El papel de la enfermera en el postrasplante es muy variado:
Hacer una valoración y diagnóstico de enfermería, programar los objetivos y planificar las actividades, cuidar al paciente según los protocolos establecidos en la Unidad, estar atenta a cualquier complicación para detectarla de forma precoz, mantener actualizados los registros de enfermería, colabora con el resto del equipo, considerar la educación sanitaria como una medida de cuidados básicos y por último, antes del alta hace la evaluación para comprobar si se han cumplido los objetivos y el paciente / familia son capaces de realizar los autocuidados. Una metodología para valorar y detectar los problemas10,12,13.
Antes de que al paciente le den el alta hospitalaria, el profesional de enfermería deberá explicarle lo importante que es autocuidarse en su domicilio, por lo que este tendrá que estar atento a los síntomas que pueda manifestar su cuerpo como: Fiebre, vómitos, diarrea, dolor en la zona del injerto, edemas, disminución de la diuresis, fatiga, hipertensión arterial, etc.
En caso de que el paciente muestre alguno de estos síntomas, deberá ser informado de que tendrá que contactar con su médico13,14.
CONCLUSIONES
El trasplante renal es un tratamiento eficaz para la insuficiencia renal crónica, aunque no representa una solución permanente. Para reducir el riesgo de complicaciones, como el rechazo del injerto, es fundamental seleccionar cuidadosamente tanto a los donantes como a los receptores. Este riesgo se controla con el uso de medicamentos inmunosupresores de por vida, que, aunque efectivos, pueden generar efectos secundarios significativos.

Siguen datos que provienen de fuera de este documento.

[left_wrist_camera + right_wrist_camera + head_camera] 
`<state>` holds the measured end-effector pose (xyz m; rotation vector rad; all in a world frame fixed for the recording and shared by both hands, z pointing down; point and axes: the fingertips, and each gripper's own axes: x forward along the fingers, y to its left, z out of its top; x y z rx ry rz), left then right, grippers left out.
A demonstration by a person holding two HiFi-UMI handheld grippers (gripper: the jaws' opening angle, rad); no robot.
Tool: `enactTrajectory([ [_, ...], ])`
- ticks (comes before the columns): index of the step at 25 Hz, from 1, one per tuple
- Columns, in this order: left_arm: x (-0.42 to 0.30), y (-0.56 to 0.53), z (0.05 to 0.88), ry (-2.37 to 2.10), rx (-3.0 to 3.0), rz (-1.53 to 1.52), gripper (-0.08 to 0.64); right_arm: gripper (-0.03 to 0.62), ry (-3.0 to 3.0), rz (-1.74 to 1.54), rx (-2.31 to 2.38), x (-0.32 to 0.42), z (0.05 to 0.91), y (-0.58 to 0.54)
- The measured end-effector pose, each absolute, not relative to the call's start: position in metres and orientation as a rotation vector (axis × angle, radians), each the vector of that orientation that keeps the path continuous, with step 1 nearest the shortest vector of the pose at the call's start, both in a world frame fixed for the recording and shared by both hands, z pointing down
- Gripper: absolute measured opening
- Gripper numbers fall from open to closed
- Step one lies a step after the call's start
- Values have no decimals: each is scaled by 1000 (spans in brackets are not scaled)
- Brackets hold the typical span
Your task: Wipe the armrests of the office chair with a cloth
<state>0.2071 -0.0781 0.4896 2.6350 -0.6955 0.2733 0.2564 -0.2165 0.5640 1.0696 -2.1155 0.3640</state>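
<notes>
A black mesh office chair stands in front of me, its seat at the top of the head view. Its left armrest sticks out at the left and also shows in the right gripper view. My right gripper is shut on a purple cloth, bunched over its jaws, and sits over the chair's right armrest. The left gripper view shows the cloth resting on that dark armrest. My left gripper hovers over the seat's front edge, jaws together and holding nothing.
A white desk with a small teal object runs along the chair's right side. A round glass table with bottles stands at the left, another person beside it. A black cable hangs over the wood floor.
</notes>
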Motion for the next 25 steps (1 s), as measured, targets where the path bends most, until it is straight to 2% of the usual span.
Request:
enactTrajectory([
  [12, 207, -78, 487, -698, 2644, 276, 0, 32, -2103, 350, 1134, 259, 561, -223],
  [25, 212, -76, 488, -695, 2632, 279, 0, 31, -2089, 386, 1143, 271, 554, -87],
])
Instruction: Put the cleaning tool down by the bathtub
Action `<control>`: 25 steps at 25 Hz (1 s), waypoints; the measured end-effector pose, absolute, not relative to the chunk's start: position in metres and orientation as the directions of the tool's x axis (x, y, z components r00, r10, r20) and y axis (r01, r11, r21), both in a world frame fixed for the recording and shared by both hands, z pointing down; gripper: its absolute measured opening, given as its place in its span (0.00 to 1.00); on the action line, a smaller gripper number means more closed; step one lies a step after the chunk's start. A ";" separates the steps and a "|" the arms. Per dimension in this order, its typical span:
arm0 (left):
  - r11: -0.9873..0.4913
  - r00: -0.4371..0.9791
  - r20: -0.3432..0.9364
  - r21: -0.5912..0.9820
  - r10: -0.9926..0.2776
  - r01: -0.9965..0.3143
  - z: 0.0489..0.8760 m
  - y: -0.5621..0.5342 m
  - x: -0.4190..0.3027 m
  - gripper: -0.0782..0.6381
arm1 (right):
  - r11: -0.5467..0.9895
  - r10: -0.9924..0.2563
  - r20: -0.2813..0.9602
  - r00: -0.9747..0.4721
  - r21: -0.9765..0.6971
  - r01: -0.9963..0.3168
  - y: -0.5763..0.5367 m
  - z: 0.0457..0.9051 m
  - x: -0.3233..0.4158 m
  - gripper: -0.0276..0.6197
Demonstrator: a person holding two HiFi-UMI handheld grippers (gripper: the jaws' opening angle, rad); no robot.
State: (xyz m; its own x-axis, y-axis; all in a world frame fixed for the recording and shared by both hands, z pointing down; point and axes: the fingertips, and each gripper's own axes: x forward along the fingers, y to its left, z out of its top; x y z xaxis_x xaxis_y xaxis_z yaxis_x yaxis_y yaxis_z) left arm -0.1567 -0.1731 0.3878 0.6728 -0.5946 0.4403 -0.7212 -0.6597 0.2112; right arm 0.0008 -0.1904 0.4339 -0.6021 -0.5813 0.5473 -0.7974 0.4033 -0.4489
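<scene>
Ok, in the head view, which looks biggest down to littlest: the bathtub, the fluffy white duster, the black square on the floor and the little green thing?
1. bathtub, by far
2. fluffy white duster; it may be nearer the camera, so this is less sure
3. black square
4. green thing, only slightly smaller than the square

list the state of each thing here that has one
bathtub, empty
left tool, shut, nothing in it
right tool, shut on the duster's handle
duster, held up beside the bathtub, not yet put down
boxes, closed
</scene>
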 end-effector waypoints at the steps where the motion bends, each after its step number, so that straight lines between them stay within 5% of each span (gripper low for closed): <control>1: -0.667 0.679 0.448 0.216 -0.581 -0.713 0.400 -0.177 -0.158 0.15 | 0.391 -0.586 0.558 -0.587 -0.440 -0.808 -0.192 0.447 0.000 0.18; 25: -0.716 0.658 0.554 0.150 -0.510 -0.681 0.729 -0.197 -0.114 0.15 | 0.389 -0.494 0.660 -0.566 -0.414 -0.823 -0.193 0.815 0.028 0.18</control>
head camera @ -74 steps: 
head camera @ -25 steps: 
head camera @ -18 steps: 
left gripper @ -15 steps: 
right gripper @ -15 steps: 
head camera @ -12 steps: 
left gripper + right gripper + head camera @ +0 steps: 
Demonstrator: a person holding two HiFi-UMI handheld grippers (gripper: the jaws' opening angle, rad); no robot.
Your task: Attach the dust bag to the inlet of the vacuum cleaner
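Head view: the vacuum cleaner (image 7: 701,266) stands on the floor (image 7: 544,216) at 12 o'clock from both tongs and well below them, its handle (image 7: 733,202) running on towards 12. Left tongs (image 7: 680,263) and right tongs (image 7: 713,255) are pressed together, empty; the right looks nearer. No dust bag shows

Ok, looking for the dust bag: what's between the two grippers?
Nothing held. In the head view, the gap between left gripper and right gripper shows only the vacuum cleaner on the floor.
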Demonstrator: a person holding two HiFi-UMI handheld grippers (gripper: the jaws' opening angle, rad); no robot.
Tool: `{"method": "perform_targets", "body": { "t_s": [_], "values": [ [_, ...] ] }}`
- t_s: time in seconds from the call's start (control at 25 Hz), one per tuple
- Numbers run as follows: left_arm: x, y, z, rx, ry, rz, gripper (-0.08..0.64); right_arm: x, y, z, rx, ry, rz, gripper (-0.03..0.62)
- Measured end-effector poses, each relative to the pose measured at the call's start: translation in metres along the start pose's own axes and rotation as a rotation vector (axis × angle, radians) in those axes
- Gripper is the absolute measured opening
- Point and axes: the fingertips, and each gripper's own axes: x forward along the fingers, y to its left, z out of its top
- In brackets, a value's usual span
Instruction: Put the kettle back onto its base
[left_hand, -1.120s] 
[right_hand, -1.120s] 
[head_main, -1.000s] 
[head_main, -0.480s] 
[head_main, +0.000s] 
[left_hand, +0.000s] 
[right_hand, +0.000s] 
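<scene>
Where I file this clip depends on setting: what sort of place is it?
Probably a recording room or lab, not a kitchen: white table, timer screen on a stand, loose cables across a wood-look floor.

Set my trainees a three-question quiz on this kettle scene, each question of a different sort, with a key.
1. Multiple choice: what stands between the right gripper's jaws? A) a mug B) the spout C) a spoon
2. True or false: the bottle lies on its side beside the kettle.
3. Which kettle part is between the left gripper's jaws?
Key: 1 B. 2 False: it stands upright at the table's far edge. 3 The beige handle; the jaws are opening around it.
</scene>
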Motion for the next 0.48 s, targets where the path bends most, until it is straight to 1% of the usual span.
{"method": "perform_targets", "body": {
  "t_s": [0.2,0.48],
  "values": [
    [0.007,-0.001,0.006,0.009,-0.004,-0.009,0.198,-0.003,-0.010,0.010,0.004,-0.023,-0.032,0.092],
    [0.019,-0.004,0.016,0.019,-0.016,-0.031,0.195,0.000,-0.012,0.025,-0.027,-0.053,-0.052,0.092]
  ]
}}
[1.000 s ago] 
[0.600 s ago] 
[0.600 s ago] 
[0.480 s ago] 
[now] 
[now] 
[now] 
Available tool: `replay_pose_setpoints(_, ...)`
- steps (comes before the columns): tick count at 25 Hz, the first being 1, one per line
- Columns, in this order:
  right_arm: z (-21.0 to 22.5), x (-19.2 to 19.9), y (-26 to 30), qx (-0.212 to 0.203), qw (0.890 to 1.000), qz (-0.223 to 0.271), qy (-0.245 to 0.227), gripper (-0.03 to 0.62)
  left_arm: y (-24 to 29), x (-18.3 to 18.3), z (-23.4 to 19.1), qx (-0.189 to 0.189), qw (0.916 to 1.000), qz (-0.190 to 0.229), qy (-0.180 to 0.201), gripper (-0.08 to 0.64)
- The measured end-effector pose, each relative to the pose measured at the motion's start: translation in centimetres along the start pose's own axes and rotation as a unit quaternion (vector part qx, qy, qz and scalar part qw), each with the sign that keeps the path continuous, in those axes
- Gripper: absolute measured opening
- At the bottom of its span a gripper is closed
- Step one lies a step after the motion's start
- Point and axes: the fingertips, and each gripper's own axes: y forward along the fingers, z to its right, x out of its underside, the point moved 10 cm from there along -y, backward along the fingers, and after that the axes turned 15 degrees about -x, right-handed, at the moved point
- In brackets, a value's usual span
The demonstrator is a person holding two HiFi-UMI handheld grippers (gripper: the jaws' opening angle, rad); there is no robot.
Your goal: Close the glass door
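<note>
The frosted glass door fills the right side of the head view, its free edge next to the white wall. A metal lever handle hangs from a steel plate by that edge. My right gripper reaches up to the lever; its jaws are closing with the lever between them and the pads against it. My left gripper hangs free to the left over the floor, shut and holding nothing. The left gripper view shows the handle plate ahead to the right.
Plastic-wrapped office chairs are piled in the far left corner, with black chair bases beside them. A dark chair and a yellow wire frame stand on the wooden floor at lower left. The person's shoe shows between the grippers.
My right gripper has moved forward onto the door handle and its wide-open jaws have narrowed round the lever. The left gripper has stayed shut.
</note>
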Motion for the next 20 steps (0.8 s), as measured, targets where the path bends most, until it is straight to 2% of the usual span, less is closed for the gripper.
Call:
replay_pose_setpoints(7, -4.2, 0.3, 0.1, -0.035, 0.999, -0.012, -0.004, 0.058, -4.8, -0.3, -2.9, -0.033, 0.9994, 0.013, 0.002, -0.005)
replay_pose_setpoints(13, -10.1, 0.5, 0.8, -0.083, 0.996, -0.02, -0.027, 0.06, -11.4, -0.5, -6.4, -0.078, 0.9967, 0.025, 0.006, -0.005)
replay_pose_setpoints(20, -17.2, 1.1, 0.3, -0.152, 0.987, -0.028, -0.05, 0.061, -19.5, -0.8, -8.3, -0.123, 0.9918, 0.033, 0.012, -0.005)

La enfermedad renal crónica afecta al 11% de las personas en etapa de prediálisis a nivel mundial, siendo la hipertensión arterial y la diabetes mellitus las principales causas tanto de su avance como del fracaso de los trasplantes. Los cuidados previos a la cirugía y el seguimiento posterior desempeñan un papel esencial para garantizar la seguridad del paciente y una recuperación adecuada, destacándose la importancia de los profesionales de enfermería en el acompañamiento, monitoreo y educación del paciente.